Scan the records below. List lines holding "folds".
________________________
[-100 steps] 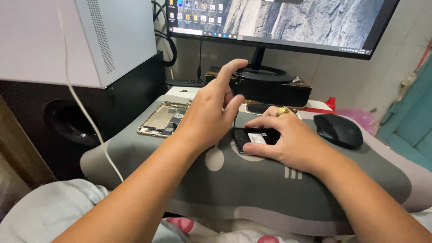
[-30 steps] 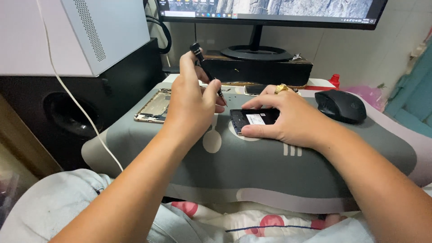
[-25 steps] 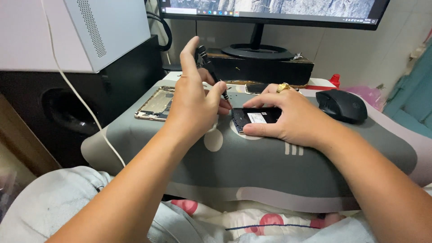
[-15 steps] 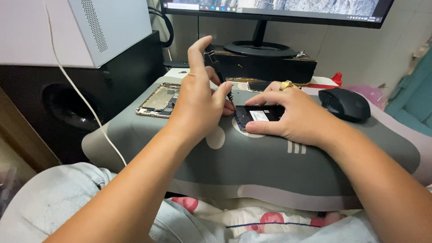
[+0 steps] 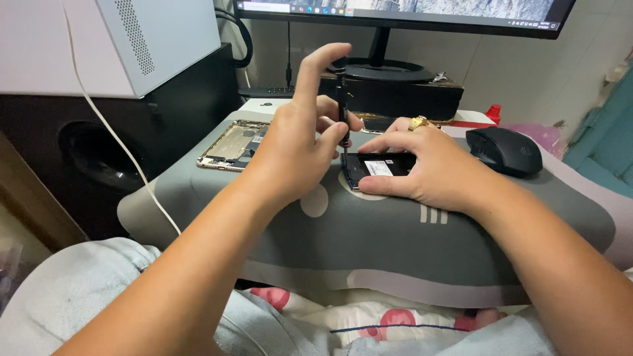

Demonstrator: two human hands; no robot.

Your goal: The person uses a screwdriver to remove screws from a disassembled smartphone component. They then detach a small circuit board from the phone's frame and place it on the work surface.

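Left hand: I pinch the screwdriver upright, index finger raised, tip down on the phone.
Right hand: fingers spread flat, pressing the phone onto the mat.
Phone: opened, on the surface (beside the mouse).
Handling: light, fragile, I judge; hold by the edges.

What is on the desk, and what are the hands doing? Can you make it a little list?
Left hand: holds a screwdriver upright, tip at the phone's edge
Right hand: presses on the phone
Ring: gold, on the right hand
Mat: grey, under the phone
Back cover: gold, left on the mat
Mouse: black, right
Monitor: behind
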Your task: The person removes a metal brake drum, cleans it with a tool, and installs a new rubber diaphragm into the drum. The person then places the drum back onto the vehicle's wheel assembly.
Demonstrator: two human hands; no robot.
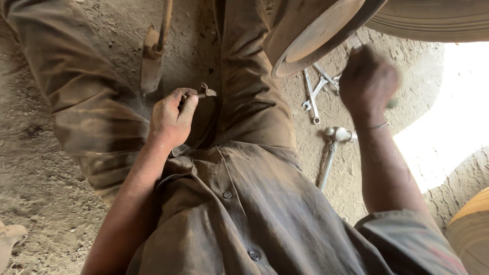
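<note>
Left hand (172, 118): resting low between the person's spread legs, fingers curled tight around a small dark metal piece (204, 92) whose end juts out past the thumb; the piece sits just above the dirt ground (46, 173), near the inner side of the right trouser leg (252, 86). Right hand (368, 81): raised and blurred, fist closed around something whose kind cannot be told; a thin band circles the wrist. Just above and left of this hand: a round rusty metal disc (318, 33), tilted, its rim close to the knuckles. Behind the disc, at the top right edge of the ground: the tread of a large tyre (433, 20). On the ground between the right leg and the right forearm: a cluster of open-ended spanners (317, 91), lying crossed, and just below them a hammer (332, 150) with bright metal head and pale handle pointing toward the person. Beyond the left hand, near the top edge: a worn tool with a flat blade (152, 61), lying between the legs. Clothing: dusty brown buttoned shirt (239, 214) and matching trousers. Bottom right corner: a curved yellowish object (471, 231), partly in view.
</note>
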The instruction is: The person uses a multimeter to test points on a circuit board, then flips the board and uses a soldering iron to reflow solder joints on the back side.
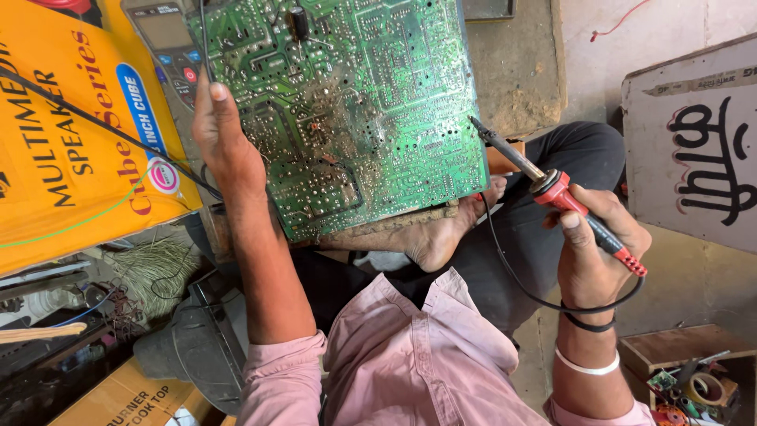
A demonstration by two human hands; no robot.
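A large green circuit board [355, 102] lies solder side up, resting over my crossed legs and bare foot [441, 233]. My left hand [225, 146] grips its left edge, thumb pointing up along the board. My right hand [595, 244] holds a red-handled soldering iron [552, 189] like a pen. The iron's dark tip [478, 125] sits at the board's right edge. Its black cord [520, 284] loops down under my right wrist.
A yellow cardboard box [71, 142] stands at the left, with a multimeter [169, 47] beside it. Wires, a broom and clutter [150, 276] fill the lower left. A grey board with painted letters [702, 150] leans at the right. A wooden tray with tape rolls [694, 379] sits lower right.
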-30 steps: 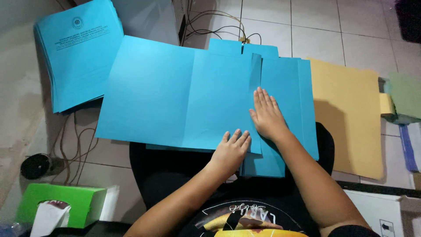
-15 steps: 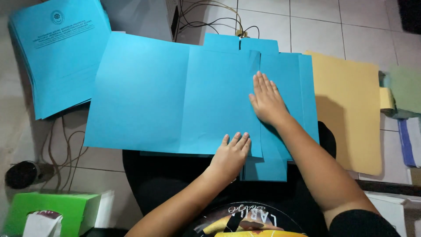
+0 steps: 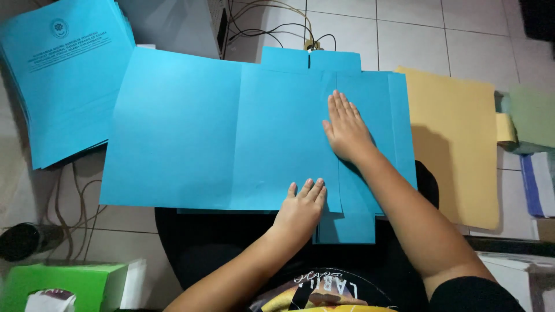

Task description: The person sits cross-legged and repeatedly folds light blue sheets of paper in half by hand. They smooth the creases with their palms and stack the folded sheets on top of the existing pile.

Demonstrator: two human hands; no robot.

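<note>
We press open blue folder [image 3: 231,133] flat across lap, above tiled floor [image 3: 462,34]. Left hand [image 3: 302,207] lies on lower edge, fingers together, palm down; right hand [image 3: 346,128] lies along right fold line, fingers extended, slightly spread; neither grips. Step, we judge: creasing flap. Next move calls for firm sweep along fold. Count: one blue stack [image 3: 60,75] at left, one yellow folder [image 3: 457,133] at right, one green tissue box [image 3: 63,283].
</note>
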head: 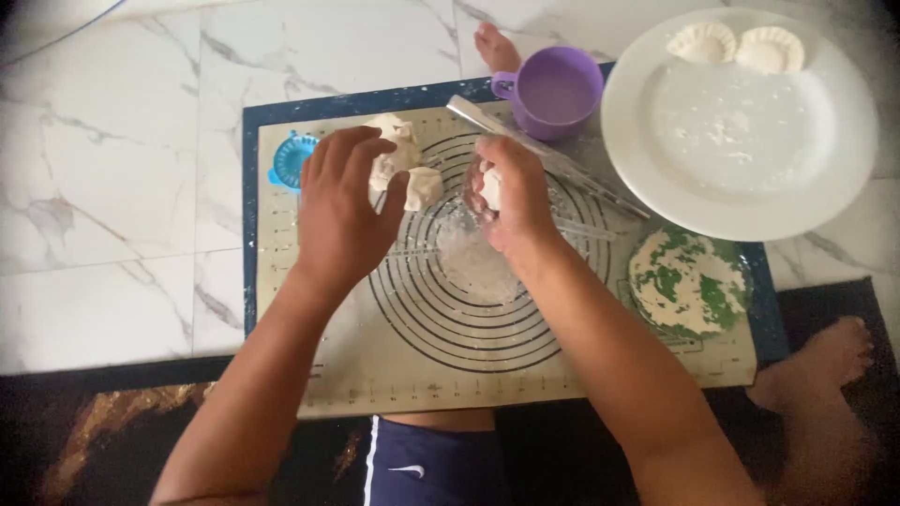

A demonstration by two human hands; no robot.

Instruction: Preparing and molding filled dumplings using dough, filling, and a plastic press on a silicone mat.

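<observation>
My left hand (339,208) grips a lump of white dough (401,164) over the far part of a beige pastry mat (412,375) printed with dark circles. My right hand (511,197) is closed around a small piece of dough (490,187) just right of the lump. A floury patch (473,262) lies on the mat below my hands.
A purple mug (553,91) and a clear rolling stick (553,159) lie at the mat's far edge. A white plate (741,131) holds two shaped dumplings (736,45). A glass bowl of green filling (689,281) sits right. A blue dumpling press (291,161) lies left. My bare feet (825,361) rest nearby.
</observation>
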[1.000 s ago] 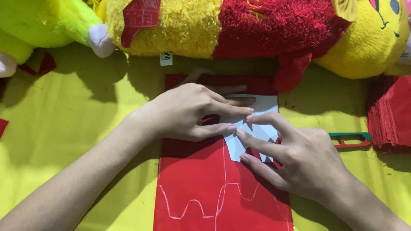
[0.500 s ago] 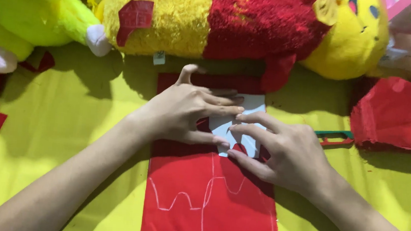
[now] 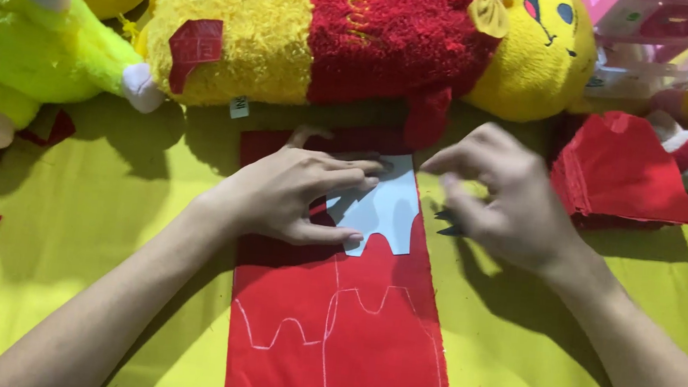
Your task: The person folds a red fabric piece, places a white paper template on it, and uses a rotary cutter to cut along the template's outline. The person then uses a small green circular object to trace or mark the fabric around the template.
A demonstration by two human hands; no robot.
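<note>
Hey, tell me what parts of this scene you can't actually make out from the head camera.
- Left edge of the pale grey paper template: covered by the left hand.
- Whatever the right hand pinches: motion-blurred and hidden by its own fingers.
- Lower end of the red felt strip with white chalk outlines: cut off by the frame's bottom edge.
- Stack of red fabric pieces: too tightly layered to count.

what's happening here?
A person is working on a red fabric strip laid on a yellow cloth. The left hand presses a pale paper template flat on the strip; the right hand hovers beside it, just off the template. White chalk outlines already mark the strip below. Plush toys lie along the top.
</note>
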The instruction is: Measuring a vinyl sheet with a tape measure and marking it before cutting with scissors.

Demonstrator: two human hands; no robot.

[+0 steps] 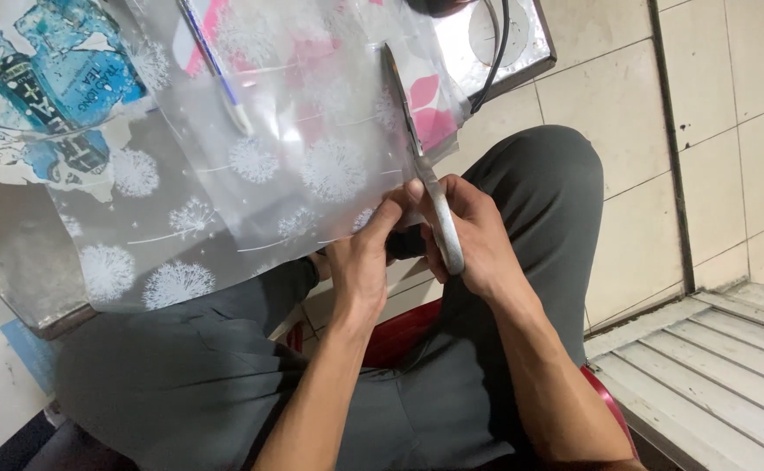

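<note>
Head view, as I log it: right hand (473, 240) closed around grey scissors (425, 174), blades lying along the clear dandelion-print plastic sheet (312, 166); left hand (364, 262) pinching that sheet's near edge, overhanging the table (15, 253) edge.

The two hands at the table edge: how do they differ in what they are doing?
The right hand grips the grey handle of the scissors, blades pointing away along the clear plastic sheet. The left hand holds no tool; its fingertips pinch the sheet's near edge. The right hand lies over the raised knee, the left nearer the table edge. Both are bare and touch each other at the sheet.
</note>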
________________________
» **RESPONSE**:
Task description: The person sits cross-legged and repeatedly folds light blue sheets of paper in half by hand. They smooth the creases with their palms and stack the folded sheets on top of the existing pile.
Your task: The person folds a red fabric piece, places a white paper template on it, and uses a rotary cutter to cut along the template's outline. The person then uses a small green circular object to trace or mark the fabric around the template.

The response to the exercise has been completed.